* [Work order]
Nothing may be dropped. Retype the whole listing exactly.
####
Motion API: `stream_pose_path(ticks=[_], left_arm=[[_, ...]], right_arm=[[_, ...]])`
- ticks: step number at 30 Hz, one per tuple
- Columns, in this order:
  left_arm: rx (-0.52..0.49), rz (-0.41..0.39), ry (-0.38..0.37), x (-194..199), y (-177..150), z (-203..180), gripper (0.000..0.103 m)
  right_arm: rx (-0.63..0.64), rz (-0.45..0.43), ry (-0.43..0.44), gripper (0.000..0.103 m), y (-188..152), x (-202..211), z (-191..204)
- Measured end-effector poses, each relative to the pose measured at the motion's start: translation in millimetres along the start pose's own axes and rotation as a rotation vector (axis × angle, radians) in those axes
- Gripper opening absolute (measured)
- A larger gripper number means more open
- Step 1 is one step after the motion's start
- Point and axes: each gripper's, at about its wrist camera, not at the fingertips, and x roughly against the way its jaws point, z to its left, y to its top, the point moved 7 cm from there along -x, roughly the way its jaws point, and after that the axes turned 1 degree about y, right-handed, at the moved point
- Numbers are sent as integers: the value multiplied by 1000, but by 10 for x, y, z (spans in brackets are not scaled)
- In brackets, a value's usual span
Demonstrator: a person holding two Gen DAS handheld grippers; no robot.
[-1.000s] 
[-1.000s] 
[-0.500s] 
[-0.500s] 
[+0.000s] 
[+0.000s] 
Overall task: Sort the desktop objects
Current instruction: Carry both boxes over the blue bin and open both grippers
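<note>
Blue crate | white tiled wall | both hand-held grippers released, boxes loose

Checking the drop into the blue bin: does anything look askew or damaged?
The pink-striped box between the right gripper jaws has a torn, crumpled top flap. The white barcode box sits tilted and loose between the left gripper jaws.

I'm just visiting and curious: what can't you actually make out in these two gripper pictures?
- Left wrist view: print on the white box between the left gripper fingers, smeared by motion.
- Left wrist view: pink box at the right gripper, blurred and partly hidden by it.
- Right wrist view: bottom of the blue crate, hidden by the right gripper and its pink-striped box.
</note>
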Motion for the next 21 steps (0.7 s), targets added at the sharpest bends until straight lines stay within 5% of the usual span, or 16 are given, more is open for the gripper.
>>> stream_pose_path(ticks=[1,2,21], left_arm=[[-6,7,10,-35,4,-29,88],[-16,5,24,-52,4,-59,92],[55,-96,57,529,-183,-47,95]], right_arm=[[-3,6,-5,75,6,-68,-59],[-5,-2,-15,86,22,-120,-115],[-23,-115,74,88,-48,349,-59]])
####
* [Expected answer]
Motion API: `stream_pose_path(ticks=[_], left_arm=[[_, ...]], right_arm=[[_, ...]])`
- ticks: step number at 30 Hz, one per tuple
- Columns, in this order:
  left_arm: rx (-0.52..0.49), rz (-0.41..0.39), ry (-0.38..0.37), x (-194..199), y (-177..150), z (-203..180), gripper (0.000..0.103 m)
  right_arm: rx (-0.63..0.64), rz (-0.45..0.43), ry (-0.43..0.44), gripper (0.000..0.103 m), y (-188..152), x (-202..211), z (-191..204)
- Measured end-effector poses, each relative to the pose measured at the motion's start: translation in millimetres along the start pose's own axes and rotation as a rotation vector (axis × angle, radians) in those axes
- Gripper opening absolute (measured)
- A larger gripper number means more open
- Step 1 is one step after the motion's start
- Point and axes: each gripper's, at about its wrist camera, not at the fingertips, and x roughly against the way its jaws point, z to its left, y to its top, the point moved 7 cm from there along -x, roughly the way its jaws point, and after that the axes turned 1 degree about y, right-handed, at the moved point
- Numbers are sent as integers: the value multiplied by 1000, but by 10 for x, y, z (spans in brackets are not scaled)
- In brackets, a value's usual span
Demonstrator: a person holding two Gen DAS handheld grippers; no robot.
[-1.000s] 
[-1.000s] 
[-0.500s] 
[-0.500s] 
[+0.000s] 
[+0.000s] 
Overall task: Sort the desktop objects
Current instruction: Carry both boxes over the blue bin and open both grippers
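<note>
Blue crate | white tiled wall | both hand-held grippers released, boxes loose

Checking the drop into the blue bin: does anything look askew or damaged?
The pink-striped box between the right gripper jaws has a torn, crumpled top flap. The white barcode box sits tilted and loose between the left gripper jaws.

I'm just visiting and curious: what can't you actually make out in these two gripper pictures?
- Left wrist view: print on the white box between the left gripper fingers, smeared by motion.
- Left wrist view: pink box at the right gripper, blurred and partly hidden by it.
- Right wrist view: bottom of the blue crate, hidden by the right gripper and its pink-striped box.
</note>
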Motion for the next 21 steps (0.7 s), targets added at the sharpest bends until straight lines stay within 5% of the usual span, or 16 are given, more is open for the gripper.
>>> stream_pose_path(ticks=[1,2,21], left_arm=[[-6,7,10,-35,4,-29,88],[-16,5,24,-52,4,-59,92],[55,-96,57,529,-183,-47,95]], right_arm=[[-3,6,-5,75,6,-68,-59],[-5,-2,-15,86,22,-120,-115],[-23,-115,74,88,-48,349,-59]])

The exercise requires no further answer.